Repeat the full listing that follows, word for word.

☆ ☆ ☆

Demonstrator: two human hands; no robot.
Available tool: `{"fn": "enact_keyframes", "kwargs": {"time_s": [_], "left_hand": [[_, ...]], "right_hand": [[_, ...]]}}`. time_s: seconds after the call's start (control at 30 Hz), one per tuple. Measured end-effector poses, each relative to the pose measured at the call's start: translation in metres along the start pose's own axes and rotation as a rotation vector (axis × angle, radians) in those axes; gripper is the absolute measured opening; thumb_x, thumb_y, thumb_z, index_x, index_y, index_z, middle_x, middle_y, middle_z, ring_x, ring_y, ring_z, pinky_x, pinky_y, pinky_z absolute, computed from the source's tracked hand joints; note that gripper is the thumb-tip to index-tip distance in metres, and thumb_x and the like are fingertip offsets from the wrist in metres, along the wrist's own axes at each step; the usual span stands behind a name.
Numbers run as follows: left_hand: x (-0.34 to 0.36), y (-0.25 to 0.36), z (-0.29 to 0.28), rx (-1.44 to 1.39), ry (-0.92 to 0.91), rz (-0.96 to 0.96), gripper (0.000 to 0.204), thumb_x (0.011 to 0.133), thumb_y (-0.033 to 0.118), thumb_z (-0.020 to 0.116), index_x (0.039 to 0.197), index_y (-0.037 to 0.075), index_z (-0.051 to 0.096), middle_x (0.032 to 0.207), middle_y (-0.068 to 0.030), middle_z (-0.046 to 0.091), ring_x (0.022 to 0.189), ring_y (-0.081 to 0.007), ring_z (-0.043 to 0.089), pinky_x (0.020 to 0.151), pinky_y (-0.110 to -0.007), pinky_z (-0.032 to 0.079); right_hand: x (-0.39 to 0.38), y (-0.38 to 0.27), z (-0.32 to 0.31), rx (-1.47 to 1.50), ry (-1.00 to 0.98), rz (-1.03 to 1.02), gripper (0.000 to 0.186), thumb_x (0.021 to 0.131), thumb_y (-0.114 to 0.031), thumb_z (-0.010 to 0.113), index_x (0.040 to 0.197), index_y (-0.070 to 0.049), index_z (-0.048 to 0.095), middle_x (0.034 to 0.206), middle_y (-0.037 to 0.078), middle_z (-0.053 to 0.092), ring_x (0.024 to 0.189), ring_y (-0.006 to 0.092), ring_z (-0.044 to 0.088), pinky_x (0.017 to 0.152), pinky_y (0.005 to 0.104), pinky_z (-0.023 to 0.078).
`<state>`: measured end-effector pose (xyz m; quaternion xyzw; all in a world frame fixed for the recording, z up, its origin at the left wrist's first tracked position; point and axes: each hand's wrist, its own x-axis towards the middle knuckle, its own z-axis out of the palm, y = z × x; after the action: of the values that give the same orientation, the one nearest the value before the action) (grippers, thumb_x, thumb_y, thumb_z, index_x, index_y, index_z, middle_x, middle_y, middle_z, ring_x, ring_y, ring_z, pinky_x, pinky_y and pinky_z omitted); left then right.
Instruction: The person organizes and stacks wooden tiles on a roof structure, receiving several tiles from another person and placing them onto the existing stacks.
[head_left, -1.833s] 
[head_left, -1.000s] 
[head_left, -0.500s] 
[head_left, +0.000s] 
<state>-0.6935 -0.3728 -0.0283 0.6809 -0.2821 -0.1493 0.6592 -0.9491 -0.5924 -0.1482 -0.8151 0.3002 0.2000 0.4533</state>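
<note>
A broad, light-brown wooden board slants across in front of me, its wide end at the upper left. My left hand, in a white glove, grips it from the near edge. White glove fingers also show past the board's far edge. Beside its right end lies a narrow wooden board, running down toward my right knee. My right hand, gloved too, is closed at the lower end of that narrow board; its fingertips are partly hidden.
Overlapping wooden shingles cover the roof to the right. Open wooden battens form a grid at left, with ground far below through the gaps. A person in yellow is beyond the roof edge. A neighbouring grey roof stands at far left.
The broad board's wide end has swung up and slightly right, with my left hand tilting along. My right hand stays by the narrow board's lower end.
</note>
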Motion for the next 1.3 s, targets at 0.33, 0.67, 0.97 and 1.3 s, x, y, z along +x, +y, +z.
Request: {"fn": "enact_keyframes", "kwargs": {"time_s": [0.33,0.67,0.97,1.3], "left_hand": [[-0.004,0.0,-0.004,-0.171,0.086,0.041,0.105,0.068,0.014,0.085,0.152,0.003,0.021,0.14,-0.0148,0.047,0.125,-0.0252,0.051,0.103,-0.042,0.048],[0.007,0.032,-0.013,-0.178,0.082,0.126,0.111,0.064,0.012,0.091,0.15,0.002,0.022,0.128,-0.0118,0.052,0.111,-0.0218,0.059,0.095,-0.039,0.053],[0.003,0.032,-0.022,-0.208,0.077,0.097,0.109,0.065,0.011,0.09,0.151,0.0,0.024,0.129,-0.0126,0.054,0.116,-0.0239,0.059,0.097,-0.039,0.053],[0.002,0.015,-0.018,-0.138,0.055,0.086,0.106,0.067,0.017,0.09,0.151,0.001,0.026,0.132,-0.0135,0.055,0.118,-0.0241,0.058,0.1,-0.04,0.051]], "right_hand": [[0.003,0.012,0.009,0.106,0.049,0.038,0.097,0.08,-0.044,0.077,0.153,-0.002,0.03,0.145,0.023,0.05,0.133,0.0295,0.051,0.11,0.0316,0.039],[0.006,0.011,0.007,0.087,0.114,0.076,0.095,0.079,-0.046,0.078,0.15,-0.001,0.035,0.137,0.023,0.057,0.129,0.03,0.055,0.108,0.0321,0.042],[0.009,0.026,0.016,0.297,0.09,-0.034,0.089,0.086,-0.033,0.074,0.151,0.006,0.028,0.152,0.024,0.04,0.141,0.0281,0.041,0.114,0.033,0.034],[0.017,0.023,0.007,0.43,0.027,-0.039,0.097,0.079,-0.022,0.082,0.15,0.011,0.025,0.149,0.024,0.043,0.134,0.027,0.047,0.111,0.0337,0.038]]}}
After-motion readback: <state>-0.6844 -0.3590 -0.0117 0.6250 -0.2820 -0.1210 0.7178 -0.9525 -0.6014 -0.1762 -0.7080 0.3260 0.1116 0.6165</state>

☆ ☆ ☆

## Task solution
Demonstrator: two human hands; no robot.
Available tool: `{"fn": "enact_keyframes", "kwargs": {"time_s": [_], "left_hand": [[_, ...]], "right_hand": [[_, ...]]}}`. time_s: seconds after the call's start (control at 30 Hz), one per tuple. Measured end-effector poses, each relative to the pose measured at the call's start: translation in metres along the start pose's own axes and rotation as a rotation vector (axis × angle, radians) in those axes; gripper is the absolute measured opening; thumb_x, thumb_y, thumb_z, index_x, index_y, index_z, middle_x, middle_y, middle_z, ring_x, ring_y, ring_z, pinky_x, pinky_y, pinky_z absolute, computed from the source's tracked hand joints; note that gripper is the thumb-tip to index-tip distance in metres, and thumb_x and the like are fingertip offsets from the wrist in metres, along the wrist's own axes at each step; the usual span stands behind a name.
Numbers run as follows: left_hand: x (-0.34 to 0.36), y (-0.25 to 0.36), z (-0.29 to 0.28), rx (-1.44 to 1.39), ry (-0.92 to 0.91), rz (-0.96 to 0.96), gripper (0.000 to 0.204), thumb_x (0.011 to 0.133), thumb_y (-0.033 to 0.118), thumb_z (-0.020 to 0.116), index_x (0.039 to 0.197), index_y (-0.037 to 0.075), index_z (-0.051 to 0.096), middle_x (0.032 to 0.207), middle_y (-0.068 to 0.030), middle_z (-0.046 to 0.091), ring_x (0.022 to 0.189), ring_y (-0.081 to 0.007), ring_z (-0.043 to 0.089), pinky_x (0.020 to 0.151), pinky_y (-0.110 to -0.007), pinky_z (-0.032 to 0.079); right_hand: x (-0.39 to 0.38), y (-0.38 to 0.27), z (-0.32 to 0.31), rx (-1.47 to 1.50), ry (-1.00 to 0.98), rz (-1.03 to 1.02), gripper (0.000 to 0.186), thumb_x (0.021 to 0.131), thumb_y (-0.114 to 0.031), thumb_z (-0.010 to 0.113), index_x (0.040 to 0.197), index_y (-0.070 to 0.049), index_z (-0.048 to 0.095), middle_x (0.034 to 0.206), middle_y (-0.037 to 0.078), middle_z (-0.053 to 0.092), ring_x (0.024 to 0.189), ring_y (-0.006 to 0.092), ring_z (-0.044 to 0.088), pinky_x (0.017 to 0.152), pinky_y (0.005 to 0.104), pinky_z (-0.023 to 0.078).
`<state>`: measured end-effector pose (xyz m; quaternion xyzw; all in a world frame fixed for the recording, z up, its origin at the left wrist's first tracked position; point and axes: each hand's wrist, its own x-axis towards the middle knuckle, its own z-axis out of the palm, y = z × x; after the action: of the values that give the same orientation, the one nearest the value before the action) (grippers, thumb_x, thumb_y, thumb_z, index_x, index_y, index_z, middle_x, middle_y, middle_z, ring_x, ring_y, ring_z, pinky_x, pinky_y and pinky_z omitted); left then right.
Instruction: The person organizes and stacks wooden tiles on a roof structure, receiving several tiles from another person and placing them onto the existing stacks.
[head_left, -1.833s] 
[head_left, -1.000s] 
[head_left, -0.500s] 
[head_left, +0.000s] 
<state>-0.6935 -0.3728 -0.0283 0.6809 -0.2821 -0.1493 0.6592 -0.9491 -0.5924 -0.1482 -0.8151 0.3002 0.2000 0.4533</state>
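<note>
A broad, light-brown wooden board slants across in front of me, its wide end at the upper left. My left hand, in a white glove, grips it from the near edge. White glove fingers also show past the board's far edge. Beside its right end lies a narrow wooden board, running down toward my right knee. My right hand, gloved too, is closed at the lower end of that narrow board; its fingertips are partly hidden.
Overlapping wooden shingles cover the roof to the right. Open wooden battens form a grid at left, with ground far below through the gaps. A person in yellow is beyond the roof edge. A neighbouring grey roof stands at far left.
The broad board's wide end has swung up and slightly right, with my left hand tilting along. My right hand stays by the narrow board's lower end.
</note>
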Motion for the next 1.3 s, targets at 0.33, 0.67, 0.97 and 1.3 s, x, y, z along +x, +y, +z.
Request: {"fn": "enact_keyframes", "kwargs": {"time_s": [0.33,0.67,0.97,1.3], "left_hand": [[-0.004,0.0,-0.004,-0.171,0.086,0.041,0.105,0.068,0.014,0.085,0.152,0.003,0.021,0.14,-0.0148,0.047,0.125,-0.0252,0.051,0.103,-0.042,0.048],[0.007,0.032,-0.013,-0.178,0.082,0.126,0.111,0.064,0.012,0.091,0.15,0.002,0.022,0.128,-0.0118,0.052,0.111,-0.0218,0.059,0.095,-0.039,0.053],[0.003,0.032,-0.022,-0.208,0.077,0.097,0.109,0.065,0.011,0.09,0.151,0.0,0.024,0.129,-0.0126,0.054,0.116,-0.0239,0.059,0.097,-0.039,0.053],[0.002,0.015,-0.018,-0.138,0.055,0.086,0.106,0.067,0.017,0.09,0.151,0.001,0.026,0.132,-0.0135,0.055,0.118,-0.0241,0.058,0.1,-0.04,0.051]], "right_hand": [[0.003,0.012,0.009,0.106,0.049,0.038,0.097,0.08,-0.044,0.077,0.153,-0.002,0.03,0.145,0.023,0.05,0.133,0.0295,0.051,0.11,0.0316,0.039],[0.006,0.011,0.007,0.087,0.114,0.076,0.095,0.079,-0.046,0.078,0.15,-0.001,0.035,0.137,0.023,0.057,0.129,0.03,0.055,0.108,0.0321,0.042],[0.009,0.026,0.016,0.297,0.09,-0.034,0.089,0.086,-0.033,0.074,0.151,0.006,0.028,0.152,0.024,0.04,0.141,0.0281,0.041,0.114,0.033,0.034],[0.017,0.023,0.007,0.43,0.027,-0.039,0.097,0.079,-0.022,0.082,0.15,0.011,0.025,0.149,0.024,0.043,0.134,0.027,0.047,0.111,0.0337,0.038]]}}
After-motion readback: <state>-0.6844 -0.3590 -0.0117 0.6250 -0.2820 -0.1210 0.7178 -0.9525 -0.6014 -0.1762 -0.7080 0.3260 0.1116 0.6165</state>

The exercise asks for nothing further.